# Your assignment
When the line with "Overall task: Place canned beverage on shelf" appears below, start repeating lines exactly, and keep going through the line with "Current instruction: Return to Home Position"; add nothing outside that span.

# Data excerpt
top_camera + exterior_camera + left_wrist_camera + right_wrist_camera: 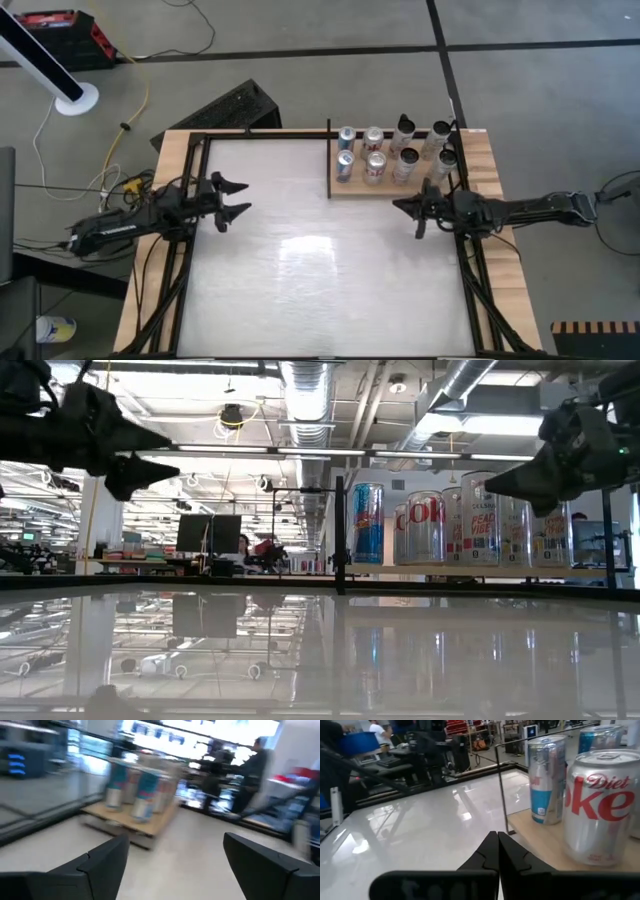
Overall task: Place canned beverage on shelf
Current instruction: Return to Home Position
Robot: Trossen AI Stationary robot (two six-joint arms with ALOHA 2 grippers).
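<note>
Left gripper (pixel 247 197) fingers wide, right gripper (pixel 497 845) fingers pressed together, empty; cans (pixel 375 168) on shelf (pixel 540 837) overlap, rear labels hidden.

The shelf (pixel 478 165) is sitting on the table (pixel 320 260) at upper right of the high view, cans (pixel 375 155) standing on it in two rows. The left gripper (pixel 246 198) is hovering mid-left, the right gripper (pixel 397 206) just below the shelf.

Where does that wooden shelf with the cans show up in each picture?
High view: tan wooden shelf at the top, right of centre.
Low view: right half, mid-height, seen edge-on.
Left wrist view: in it, well ahead, blurred.
Right wrist view: in it, close ahead.
Shared landmark: thin black upright post at the shelf's end; unclear in the left wrist view.
</note>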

# Answer to the exercise
Overall task: Place canned beverage on shelf
Current instruction: Return to Home Position

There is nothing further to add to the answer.